Key takeaways
- Ledger Donjon demonstrates seed phrase extraction from Android phones via USB in under 45 seconds
- MediaTek's secure boot chain flaw exposes roughly 25% of Android devices using Trustonic TEE
- Trust Wallet, Kraken Wallet, and Phantom are among the mobile wallets confirmed vulnerable to extraction
The Flaw
Ledger's security research unit, Donjon, disclosed a vulnerability in Android devices running MediaTek processors that allows an attacker with physical USB access to extract seed phrases, device PINs, and decrypted storage contents in under 45 seconds. The attack works without booting into Android at all, exploiting weaknesses in MediaTek's secure boot chain mechanism and the Trustonic trusted execution environment (TEE).
The research team demonstrated the exploit on a Nothing CMF Phone 1 running a MediaTek Dimensity 7300 chipset.
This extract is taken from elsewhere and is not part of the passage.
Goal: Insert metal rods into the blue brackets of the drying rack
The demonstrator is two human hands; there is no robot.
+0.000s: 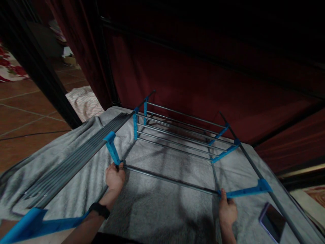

Approximately 25% of Android smartphones currently in circulation use the affected MediaTek and Trustonic combination.
'Without ever booting into Android, the exploit automatically recovered the phone's PIN.'
What Gets Exposed
The wallets confirmed vulnerable to seed phrase extraction include Trust Wallet, Kraken Wallet, Phantom, Base, Rabby, and Tangem Mobile Wallet. According to estimates, roughly 36 million people were managing digital assets on mobile as of early 2025. Infrastructure attacks, including private key and seed phrase theft, accounted for over 80% of the $2.1 billion stolen in the first half of 2025, according to TRM Labs.
Ledger CTO Charles Guillemet put it plainly:
'Smartphones aren't built for security. Even powered off, data including pins and seeds can be extracted in under a minute.'
Patch and Response
MediaTek issued a patch on January 5, 2026, following Ledger's responsible disclosure in December 2025. The public disclosure came on March 12, 2026. Users running affected devices should apply the latest security updates immediately from their device manufacturer.
Why It Matters
If you are managing any meaningful amount of bitcoin on a mobile phone, this should be a wake-up call. Mobile devices were designed for convenience, not for securing bearer assets. The fact that a powered-off phone can yield your seed phrase through a USB cable in less time than it takes to make coffee is the hardware-level argument for dedicated signing devices. Update your phone, move your funds to a hardware wallet, and stop treating a general-purpose computer as a vault.